I stalk through the marble lobbies and up service elevators, past sleeping residents who have no idea death walks among them.
His door lock surrenders to practiced skill.
Daichi Shuichi sleeps in silk pajamas, comfortable in his expensive bed, dreaming whatever dreams twenty-five-year-old predators have when they believe themselves safe fromconsequence. The bedside lamp casts gentle light across features that make school girls melt. He's too pretty for the son of a yakuza. Handsome, refined, the kind of face that makes sheltered eighteen-year-old girls feel chosen by sophistication.
I settle into the chair beside his bed and watch him sleep.
For an hour, I simply observe. The steady rhythm of his breathing. The way he shifts restlessly, subconscious recognizing danger even in dreams. The comfortable arrogance that radiates from him even in unconsciousness.
This is meditation of the darkest kind. The focused calm that precedes surgical violence, the patient stalking that transforms hunting into art.
I want him to experience the same helpless vulnerability my daughter felt when she realized she'd been trapped by someone she trusted. The same terror of discovering that safety was an illusion, that someone had been watching, planning, preparing to destroy everything she thought she understood about her own worth.
When he finally stirs, I'm ready.
The slow transition from sleep to awareness. A slight shift, then another. His subconscious recognizes danger before his mind catches up. His eyes flutter open, unfocused, still caught between dreams and waking.
Then he sees me.
Terror floods his features as recognition hits. What my presence in his bedroom means. The Matsumoto mon embroidered on my jacket collar. The stillness that marks professional killers.
He opens his mouth to scream.
The knife appears at his throat before sound can emerge, the blade catching lamplight.
"Konbawa, Shuichi-san."
His entire body goes rigid with absolute horror. Sweat beads across his forehead despite the cool air. The kind of panic that comes from understanding you're about to pay for sins you thought were safely hidden.
"Please," he whispers, voice breaking with terror. "I can explain."
"You can listen." The blade traces his jawline with surgical precision, drawing the thinnest line of blood. "For three months, you convinced my eighteen-year-old daughter that sexual exploitation was education. That degradation was preparation for marriage. That compliance with your demands demonstrated sophistication."
Each word is delivered with quiet certainty, no visible rage, just the calm recitation of crimes that demand payment in blood.
"My daughter trusted you," I continue, watching him shake with absolute terror. "She believed your lies about education and preparation because she's innocent, curious, and wanted to become worthy of marriage. You took that beautiful innocence and corrupted it for your entertainment."

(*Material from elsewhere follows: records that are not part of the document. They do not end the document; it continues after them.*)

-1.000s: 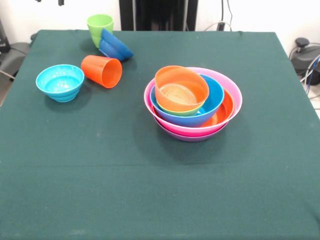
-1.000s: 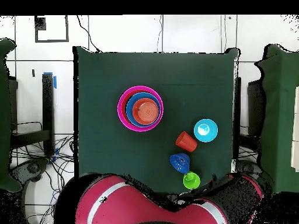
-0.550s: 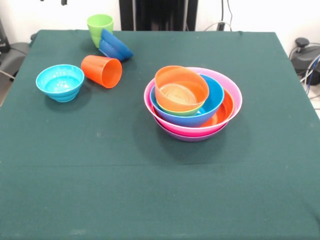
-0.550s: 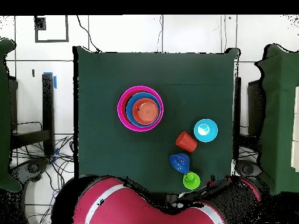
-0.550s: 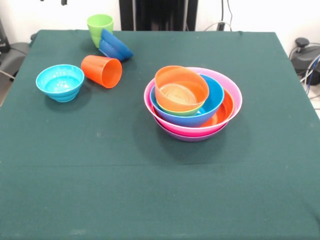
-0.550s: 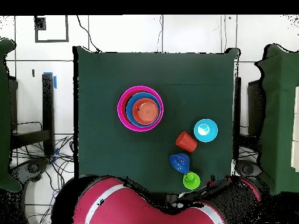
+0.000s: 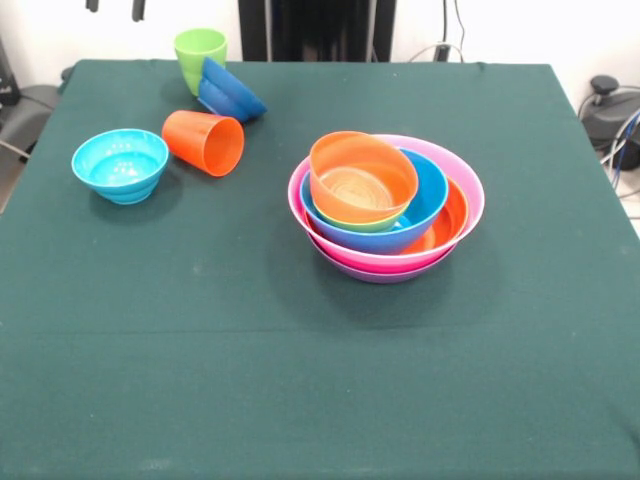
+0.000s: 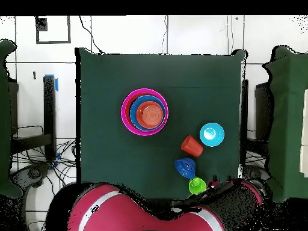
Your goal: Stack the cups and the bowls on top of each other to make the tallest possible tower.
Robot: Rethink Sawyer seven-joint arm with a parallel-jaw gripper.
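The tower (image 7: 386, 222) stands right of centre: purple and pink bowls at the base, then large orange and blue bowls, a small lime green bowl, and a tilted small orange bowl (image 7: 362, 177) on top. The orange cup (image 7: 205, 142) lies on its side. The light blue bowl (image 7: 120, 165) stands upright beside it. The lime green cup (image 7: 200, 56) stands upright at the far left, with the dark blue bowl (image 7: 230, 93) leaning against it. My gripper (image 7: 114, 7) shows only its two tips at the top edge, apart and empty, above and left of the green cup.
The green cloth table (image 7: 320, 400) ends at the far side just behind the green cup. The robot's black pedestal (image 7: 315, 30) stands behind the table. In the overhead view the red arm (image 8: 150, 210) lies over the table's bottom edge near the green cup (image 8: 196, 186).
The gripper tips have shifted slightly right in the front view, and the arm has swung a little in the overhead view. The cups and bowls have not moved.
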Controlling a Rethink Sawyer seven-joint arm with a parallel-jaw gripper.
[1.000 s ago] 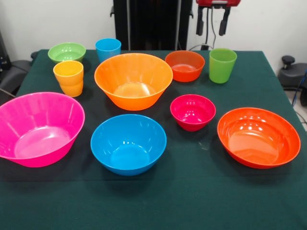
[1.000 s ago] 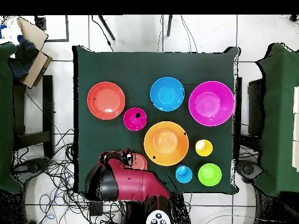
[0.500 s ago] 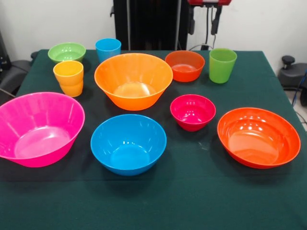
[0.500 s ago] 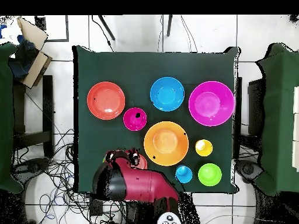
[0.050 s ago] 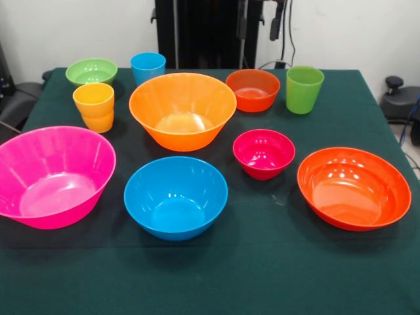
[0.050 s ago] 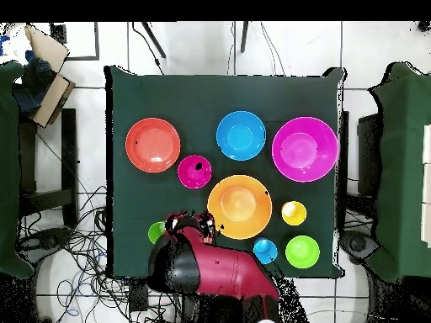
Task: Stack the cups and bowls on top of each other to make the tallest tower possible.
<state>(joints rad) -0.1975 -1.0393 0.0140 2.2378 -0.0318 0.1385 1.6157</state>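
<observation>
Every piece stands alone on the green cloth, and no tower shows. At the back are the small green bowl (image 5: 91,71), blue cup (image 5: 147,67), small orange-red bowl (image 5: 252,89) and green cup (image 5: 304,88). The yellow-orange cup (image 5: 94,106) stands beside the big orange bowl (image 5: 182,108). Nearer are the big pink bowl (image 5: 52,176), medium blue bowl (image 5: 176,197), small magenta bowl (image 5: 264,153) and wide red-orange bowl (image 5: 353,187). My gripper (image 5: 260,20) hangs open and empty at the top edge, high above the small orange-red bowl. From overhead the arm (image 6: 210,267) covers that bowl.
The table's edge (image 5: 387,131) drops off at the right, with a black chair base (image 5: 397,98) beyond it. Overhead, cables (image 6: 80,244) lie on the floor and draped tables (image 6: 404,168) flank the cloth.
The gripper has risen and shifted left in the front view. Overhead, the arm swung right, uncovering the green cup. No bowl or cup moved.
</observation>
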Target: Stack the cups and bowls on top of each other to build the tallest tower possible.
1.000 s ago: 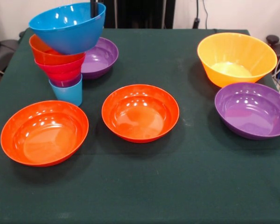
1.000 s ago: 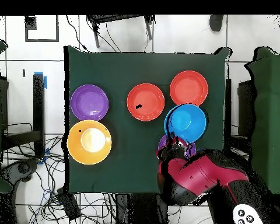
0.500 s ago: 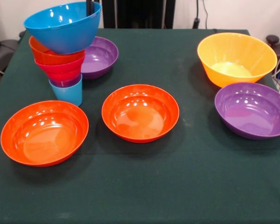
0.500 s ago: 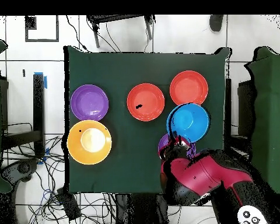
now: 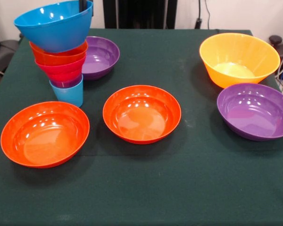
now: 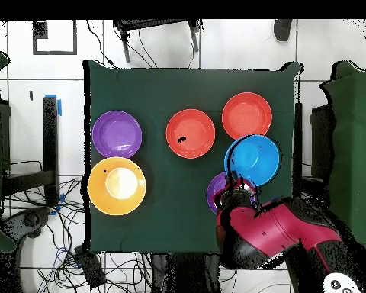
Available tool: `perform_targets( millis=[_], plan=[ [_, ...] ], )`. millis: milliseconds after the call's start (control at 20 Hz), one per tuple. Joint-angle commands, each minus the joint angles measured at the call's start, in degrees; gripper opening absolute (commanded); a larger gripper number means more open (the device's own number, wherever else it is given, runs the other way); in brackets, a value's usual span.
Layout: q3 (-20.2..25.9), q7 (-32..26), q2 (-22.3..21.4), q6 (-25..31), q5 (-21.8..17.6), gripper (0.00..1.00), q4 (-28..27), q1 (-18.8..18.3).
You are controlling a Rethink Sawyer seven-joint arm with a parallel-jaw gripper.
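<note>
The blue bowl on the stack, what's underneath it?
Under the blue bowl sit an orange bowl, a red one, a purple cup's rim and a light blue cup. Their insides are covered.

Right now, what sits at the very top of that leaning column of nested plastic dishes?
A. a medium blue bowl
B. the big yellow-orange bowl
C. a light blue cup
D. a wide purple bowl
A: the glossy medium blue plastic bowl tops the column, tilted, with a small orange bowl just beneath and the light blue cup lowest.
</note>
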Motion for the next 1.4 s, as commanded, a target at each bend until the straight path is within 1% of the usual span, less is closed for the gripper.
perform_targets(
  millis=[50,450,700,850,1000,1200,1300,1400],
  plan=[
    [2.72,-10.74,0.64,6.66,0.01,0.0,0.85,1.15],
    [0.61,-6.93,0.78,5.34,-2.82,0.0,0.78,3.17],
    [-1.56,-3.89,0.66,3.56,-6.17,0.0,0.3,5.07],
    [-3.77,-0.48,0.13,2.95,-8.57,0.0,-0.23,8.02],
    [-5.18,0.59,-0.44,2.03,-10.2,0.0,-0.25,8.58],
    [-6.36,0.79,-0.52,1.25,-11.4,0.0,-0.59,9.1],
    [-6.74,0.65,-0.56,0.93,-11.67,0.0,-0.57,9.22],
    [-6.41,-0.28,-0.58,0.97,-11.07,0.0,-0.38,8.7]
  ],
)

"I never touched her," he gasps desperately, as if physical restraint might somehow mitigate psychological rape.
"No. You did something worse." The knife moves to rest against his carotid artery, pressure light but promising. "You convinced her that exploitation was love, that manipulation was guidance, that she was complicit in her own abuse. You stole her sense of self-worth and replaced it with shame."
Tonight isn't about what he did, but about who he did it to. That hunting a yakuza king's daughter carries consequences that reshape the meaning of regret.
"The marriage proposal was brilliant," I acknowledge with professional appreciation. "Use the very evidence of exploitation to force compliance. Present yourself as generous salvation fromthe trap you created. Political manipulation through family honor."
His breathing becomes shallow, rapid, the kind of panic that precedes system failure. The scent of urine fills the air as his body surrenders to terror.
"Unfortunately for you, my daughter found the courage to tell me the truth." My voice drops. "And now you're going to learn what happens to predators who hunt in my territory."
"Wait, please, I can make this right—"
The blade slides between his ribs with practiced efficiency, finding the precise angle that punctures lung without immediately striking heart. He gasps, blood frothing at his lips, eyes wide with the dawning realization that death has come calling.
"My daughter truly believed she was guilty of shameful behavior," I murmur, watching life ebb from his eyes. "Three months carrying shame that belonged to you. Three months thinking she was dirty, complicit, deserving of whatever punishment awaited."
I adjust the blade slightly, opening the wound enough to accelerate blood loss without making it instantaneous. He needs time to understand, to experience the helplessness he inflicted.
"She's eighteen years old, you sick bastard. Eighteen." The knife slides deeper, finding the organs that will ensure this ends exactly as it should. "What kind of twisted predator grooms a teenager and calls it education?"